There remains no consensus definition of the disease due to the multi-factorial, and as of yet not fully understood, pathophysiological process that causes the multitude of symptoms associated with Long COVID.

The World Health Organization (WHO) established a clinical case definition for Long COVID in October 2021 based on its understanding at the time, with the caveat that as new evidence emerged on the consequences of COVID-19 infection, there would be changes in the clinical definition to diagnose the condition.

The WHO wrote:

Post COVID-19 condition occurs in individuals with a history of probable or confirmed SARS-CoV-2 infection, usually three months from the onset of COVID-19 with symptoms that last for at least two months and cannot be explained by an alternative diagnosis. Common symptoms include fatigue, shortness of breath, cognitive dysfunction but also others and generally have an impact on everyday functioning. Symptoms may be new onset following initial recovery from an acute COVID-19 episode or persist from the initial illness. Symptoms may also fluctuate or relapse over time.
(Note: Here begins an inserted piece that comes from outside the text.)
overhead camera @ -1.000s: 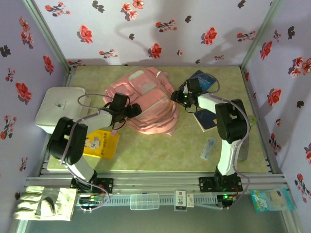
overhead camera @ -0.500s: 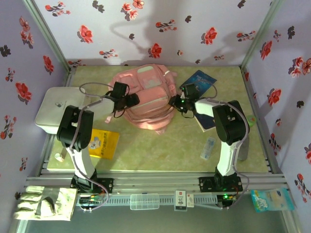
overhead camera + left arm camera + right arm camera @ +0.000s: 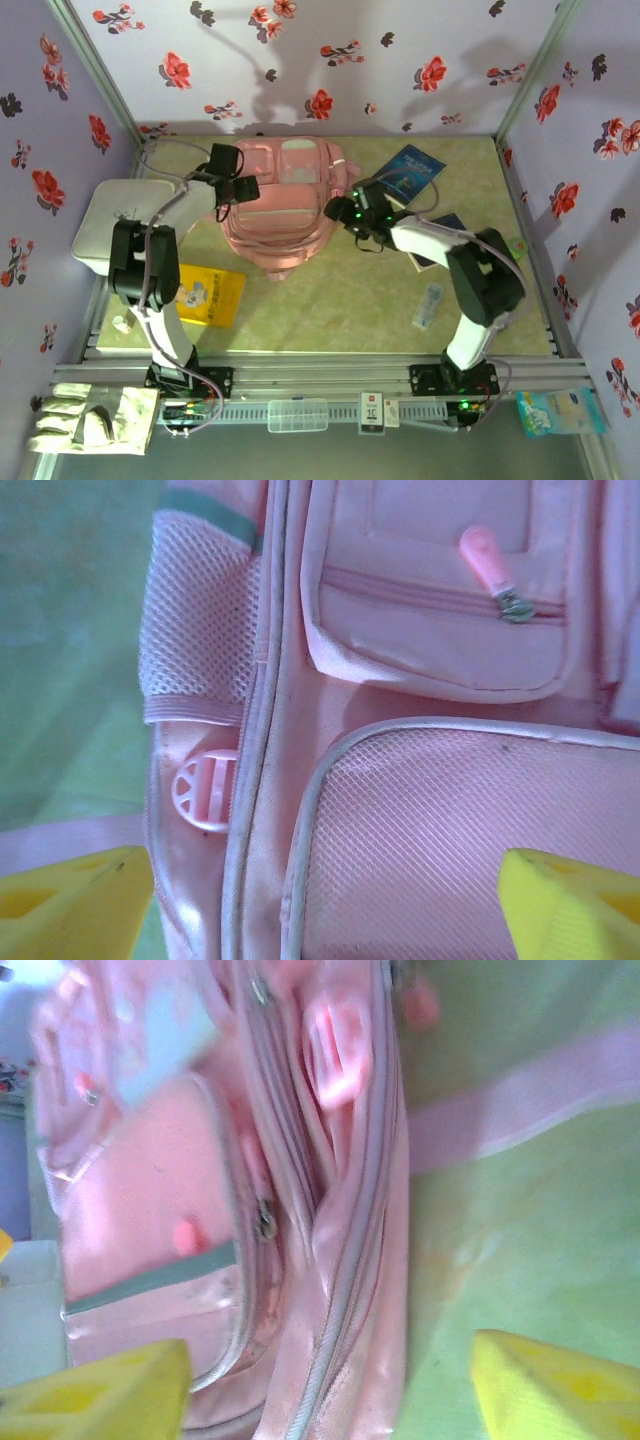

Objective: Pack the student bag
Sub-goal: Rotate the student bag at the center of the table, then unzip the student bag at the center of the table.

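The student bag (image 3: 285, 215), a soft pink backpack, lies front up at the back middle of the table. My left gripper (image 3: 240, 189) hovers at its left side, open. In the left wrist view the yellow fingertips (image 3: 70, 902) stand wide apart over the mesh front pocket (image 3: 450, 820), with a zip pull (image 3: 487, 560) further ahead, and the left gripper (image 3: 320, 910) holds nothing. My right gripper (image 3: 338, 212) is at the bag's right edge, open. In the right wrist view the bag's side zips (image 3: 340, 1290) run between the spread fingers of the right gripper (image 3: 330, 1390), and a pink strap (image 3: 520, 1100) lies on the table.
A white rounded box (image 3: 120, 225) sits at the left. A yellow book (image 3: 205, 295) lies near my left arm. One blue book (image 3: 412, 170) lies at the back right, and another blue book (image 3: 445, 232) is partly under my right arm. A small pale packet (image 3: 430, 305) rests near the right.
The bag has slid back and left and squared up. My left arm swung back and left with it. My right gripper moved left and opened from a narrower setting.
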Tool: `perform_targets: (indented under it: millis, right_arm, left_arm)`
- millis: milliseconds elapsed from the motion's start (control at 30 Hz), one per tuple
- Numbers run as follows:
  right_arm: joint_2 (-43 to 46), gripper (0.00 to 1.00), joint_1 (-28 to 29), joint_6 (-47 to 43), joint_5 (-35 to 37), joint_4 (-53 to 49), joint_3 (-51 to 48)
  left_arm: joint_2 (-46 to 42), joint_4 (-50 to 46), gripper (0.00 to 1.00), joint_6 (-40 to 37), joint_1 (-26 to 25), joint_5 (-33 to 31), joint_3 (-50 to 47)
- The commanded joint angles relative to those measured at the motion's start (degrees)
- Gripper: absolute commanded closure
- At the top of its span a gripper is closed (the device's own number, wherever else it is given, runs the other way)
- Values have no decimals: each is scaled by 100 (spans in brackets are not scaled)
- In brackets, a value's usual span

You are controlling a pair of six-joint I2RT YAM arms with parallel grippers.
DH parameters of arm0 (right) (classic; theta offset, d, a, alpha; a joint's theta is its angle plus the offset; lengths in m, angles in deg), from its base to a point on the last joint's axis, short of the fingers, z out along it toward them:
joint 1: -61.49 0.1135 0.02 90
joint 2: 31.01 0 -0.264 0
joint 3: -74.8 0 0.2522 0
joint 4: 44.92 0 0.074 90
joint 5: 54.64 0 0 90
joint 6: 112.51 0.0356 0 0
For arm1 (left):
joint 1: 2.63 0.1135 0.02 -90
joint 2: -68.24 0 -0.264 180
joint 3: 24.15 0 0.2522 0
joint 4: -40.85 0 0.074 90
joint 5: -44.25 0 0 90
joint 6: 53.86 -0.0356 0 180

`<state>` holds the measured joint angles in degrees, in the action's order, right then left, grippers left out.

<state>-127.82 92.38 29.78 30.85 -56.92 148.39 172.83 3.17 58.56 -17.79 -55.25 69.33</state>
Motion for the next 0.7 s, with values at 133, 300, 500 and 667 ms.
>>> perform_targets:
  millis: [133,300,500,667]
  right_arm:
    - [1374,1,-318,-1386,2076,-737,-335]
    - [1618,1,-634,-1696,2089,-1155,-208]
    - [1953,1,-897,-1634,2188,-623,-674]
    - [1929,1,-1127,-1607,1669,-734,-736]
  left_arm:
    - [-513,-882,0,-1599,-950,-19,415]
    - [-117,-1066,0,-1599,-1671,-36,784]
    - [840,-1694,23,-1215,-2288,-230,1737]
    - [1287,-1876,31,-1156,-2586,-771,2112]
The British National Institute for Health and Care Excellence (NICE) and the US National Institutes of Health (NIH) and Centers for Disease Control and Prevention (CDC) have provided clinical criteria for post-COVID conditions that qualify as Long COVID. As of September 2022, the CDC estimated that 7.5 percent of US adults (15.6 million) were experiencing ongoing symptoms three or more months after their initial infection.

A recent published study in the Lancet synthesized the global evidence on the prevalence of persistent symptoms in a general post-COVID population and found that on average at least 45 percent of COVID survivors, regardless of the clinical course of their illness, went on to experience one unresolved symptom four months out. More than one-quarter complained of persistent fatigue. Among the hospitalized cohort, imaging and pulmonary studies revealed abnormalities and impaired functioning.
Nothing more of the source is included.